September 2017 Portfolio Review

Posted by on Oct 14, 2017 in Paterson Portfolio Review | 0 comments

Looking back through time, September and October have been the most difficult months for investors. If there is a big drop in the equity markets, chances are, it’ll happen during these two months. Well touch wood, one down, and one to go, with September being a decent month for most investors. Global equity markets were mostly higher, while Canadian fixed income markets closed lower on rising yields.

Turning to our model portfolios, each finished in positive territory. Our Conservative Portfolio rose by 0.1%, our Balanced Portfolio was higher by 0.4%, and our Growth Portfolio gained 1.2%. For a detailed review of the portfolios’ performance and risk reward metrics, you can download our standard monthly portfolio report here. Additional detail can be found in these reports generated by Morningstar. A summary report can be downloaded here, while the more detailed report can be downloaded here.

Canadian fixed income markets faced headwinds as Bank of Canada governor Stephen Poloz once again raised the benchmark overnight lending rate. The latest 25 basis point hike reversed the two emergency cuts made in 2015 in the aftermath of the oil price collapse, bringing them back to early 2015 levels.

With upward pressure on yields, bond prices fell, as the FTSE/TMX Canada Universe Bond Index fell by 1.3%. Corporate bonds, with their higher yields and modestly lower duration outpaced government bonds. The FTSE/TMX All Corporate Bond Index was lower by 1.1%, compared with governments which were down by 1.4%. Short-term bonds, long thought to be a safe haven once again showed investors you can lose money in “safe” investments, dropping 0.5% on the month.

In the portfolios, our bond holdings were down, but did better than their benchmarks. The Dynamic Advantage Bond dropped by 0.55% as a result of its very conservative positioning. I had been very frustrated with this fund in the past, but knew the reason I had it in the portfolio was exactly for times like these.

Looking ahead, the path of future rate hikes in Canada is much less clear. Mr. Poloz stated the next rate move will be dependent on the data, and could be in either direction. Street economists are split on the future, with some calling for a rate cut before year end, while others expecting a pause before continuing the march higher towards normalization. In this environment, I am continuing to remain cautious.

Equity markets were largely positive. The S&P/TSX rose by more than 3%, thanks largely to a sharp gain in the energy sector. With oil gaining nearly 10%, energy stocks followed, as the S&P/TSX Capped Energy Index rose by nearly 12%. While this was a positive for the broader markets, it was less so for our Canadian equity holdings, which trailed the TSX largely on their underweight allocations to energy.

The S&P 500 gained 2.1% in U.S. dollar terms, but with the rising yields in Canada, the dollar was pushed higher, muting gains in Canadian dollar terms. In Canadian terms, the rise in the S&P 50 was 1.8%. Other global markets were also higher, as the MSCI EAFE Index gained 2.3%, Europe rose by more than 3.3%, and Asia gained around 1%.

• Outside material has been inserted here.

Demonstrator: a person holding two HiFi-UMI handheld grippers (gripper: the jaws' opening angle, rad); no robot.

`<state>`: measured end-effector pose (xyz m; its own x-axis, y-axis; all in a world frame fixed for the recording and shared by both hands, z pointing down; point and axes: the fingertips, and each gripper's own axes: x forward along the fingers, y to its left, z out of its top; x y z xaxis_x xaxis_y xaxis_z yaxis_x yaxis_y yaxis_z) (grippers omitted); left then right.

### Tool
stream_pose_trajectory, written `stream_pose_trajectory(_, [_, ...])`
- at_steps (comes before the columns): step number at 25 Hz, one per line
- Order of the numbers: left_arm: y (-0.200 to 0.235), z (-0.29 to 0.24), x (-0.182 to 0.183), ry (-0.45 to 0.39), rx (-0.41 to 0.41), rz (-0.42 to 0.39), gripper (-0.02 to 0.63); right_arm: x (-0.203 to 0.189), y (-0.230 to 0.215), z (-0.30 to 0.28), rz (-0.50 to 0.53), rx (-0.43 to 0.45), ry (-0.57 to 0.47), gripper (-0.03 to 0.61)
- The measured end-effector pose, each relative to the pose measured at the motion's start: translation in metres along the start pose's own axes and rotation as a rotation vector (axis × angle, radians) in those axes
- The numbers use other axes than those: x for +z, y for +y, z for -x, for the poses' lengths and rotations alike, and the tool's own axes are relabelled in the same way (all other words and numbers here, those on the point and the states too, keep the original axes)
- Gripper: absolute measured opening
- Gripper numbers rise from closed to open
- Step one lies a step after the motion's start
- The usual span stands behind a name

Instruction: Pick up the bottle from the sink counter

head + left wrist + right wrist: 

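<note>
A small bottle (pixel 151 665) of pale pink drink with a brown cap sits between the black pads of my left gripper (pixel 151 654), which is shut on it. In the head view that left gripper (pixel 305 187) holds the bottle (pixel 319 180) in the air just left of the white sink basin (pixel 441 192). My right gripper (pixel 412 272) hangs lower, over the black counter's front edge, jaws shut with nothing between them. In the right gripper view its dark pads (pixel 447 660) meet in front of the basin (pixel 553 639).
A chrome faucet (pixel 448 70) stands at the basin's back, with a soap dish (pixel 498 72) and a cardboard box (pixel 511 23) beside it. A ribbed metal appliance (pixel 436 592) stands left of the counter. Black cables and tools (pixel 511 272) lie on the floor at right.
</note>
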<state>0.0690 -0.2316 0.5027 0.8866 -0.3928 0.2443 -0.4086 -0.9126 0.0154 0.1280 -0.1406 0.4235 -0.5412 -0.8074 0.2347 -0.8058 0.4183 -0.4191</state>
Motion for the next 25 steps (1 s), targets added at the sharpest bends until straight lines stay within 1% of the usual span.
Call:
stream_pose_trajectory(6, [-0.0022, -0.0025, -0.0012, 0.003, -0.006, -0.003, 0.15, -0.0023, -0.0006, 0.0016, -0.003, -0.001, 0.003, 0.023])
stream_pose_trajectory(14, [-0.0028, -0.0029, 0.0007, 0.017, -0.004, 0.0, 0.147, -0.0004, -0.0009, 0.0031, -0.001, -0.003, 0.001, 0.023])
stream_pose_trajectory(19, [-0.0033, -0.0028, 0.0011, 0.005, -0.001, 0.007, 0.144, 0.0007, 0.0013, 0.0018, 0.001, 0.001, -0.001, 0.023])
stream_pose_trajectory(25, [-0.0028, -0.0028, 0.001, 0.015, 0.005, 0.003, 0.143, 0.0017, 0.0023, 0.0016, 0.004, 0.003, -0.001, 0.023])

Looking ahead, I remain cautious, but not bearish. I expect we will continue to see more volatility in the fixed income markets. The U.S. Federal Reserve is widely expected to raise rates again in December, while here at home, traders will be glued to Mr. Poloz, and the economic data for any hint of what the next move might be. This has the potential to see some significant moves in prices as traders look to be ahead of the curve.

In the equity markets, valuations remain high, but with global economic growth continuing to march higher, and rates remaining low by historical standards, there is no need to panic. The Canadian economy appears to be taking a breather, which may be a drag on stock prices heading into the end of the year. Elsewhere, growth appears to be positive, which should help to support equity markets.

The biggest risks to the markets are geopolitical. With a U.S. president who can very charitably be called irrational at the helm, tweeting without thinking, and continuing to poke North Korea, risks remain high. For Canada, NAFTA negotiations appear to have been set up to fail, which could create potential trade barriers with our U.S. neighbours. This could certainly impact both our economy and our markets in a very negative way.

Turning to our portfolios, despite the recent underperformance, I am comfortable in their positioning. My focus is on risk management, and I believe that most of the funds in the portfolios have a strong emphasis on risk management. These are the funds I want to hold when things get volatile, and while volatility may not be imminent, I believe the risks for higher volatility remain elevated.